Déviances | Musique

The Harrow and the Harvest
un album de Gillian Welch (2011)

The Harrow and the HarvestLes premiers arpèges de « Scarlet Town » résonnent comme une invitation au voyage. Ce récit tout en non-dits d’un douloureux souvenir (I don’t mind a lean old time/Or drinking my coffee cold/But the things I seen in Scarlet Town/Did mortify my soul) donne le ton d’un album qui évoquera, le long de ses dix morceaux, des fresques imbibées d’une nostalgie déjà fièrement affichée par la gravure pastorale qui en orne la pochette.
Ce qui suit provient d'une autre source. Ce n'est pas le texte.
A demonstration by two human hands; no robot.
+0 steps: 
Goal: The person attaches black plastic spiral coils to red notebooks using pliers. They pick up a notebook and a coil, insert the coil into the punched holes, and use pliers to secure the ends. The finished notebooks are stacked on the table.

The Harrow and the Harvest n’est cependant pas le disque passéiste que l’on pourrait imaginer, les ballades crépusculaires que sont « Hard Times » (l’histoire d’un fermier et de sa mule dépassés par le progrès technique) ou « Dark Turn of Mind » n’étant qu’exploration d’une intemporelle mélancolie et recherche d’une beauté ténébreuse à laquelle font allusion ces vers susurrés par Welch : « You know some girls are bright as the morning/And some have a dark turn of mind ». Entre cette obscurité et le soleil de plomb qui irradie les transgressions contées dans « Tennessee », la musique folk du duo formé par la chanteuse et David Rawlings, fait d’un brassage d’influences qui s’étendent de Dylan au bluegrass, parvient dans leur cinquième opus à l’épure d’un style. Les arrangements minimalistes – deux guitares et de rares intrusions de banjo – donnent lieu à une musique directe que seule la sensibilité désarmante des textes et des compositions empêche de tomber dans une brutale aridité. Le jeu de Rawlings, qui dans ses mélodies ou sa rythmique se tient à une attaque toute en délicatesse, est sublimé par la voix de sa comparse ; ce doux murmure qui se montre pourtant capable d’une ironie hargneuse sur le fataliste « The Way it Goes » (Becky Johnson bought the farm/Put a needle in her arm/That’s the way that it goes/That’s the way). Jusqu’aux ultimes notes de « The Way the Whole Thing Ends », réminiscence douce-amère d’une histoire d’amour, la présence des deux musiciens vibre au travers de la musique et des paroles, laissant l’impression, une fois le silence retrouvé, de revenir d’un pays lointain mais étrangement intime.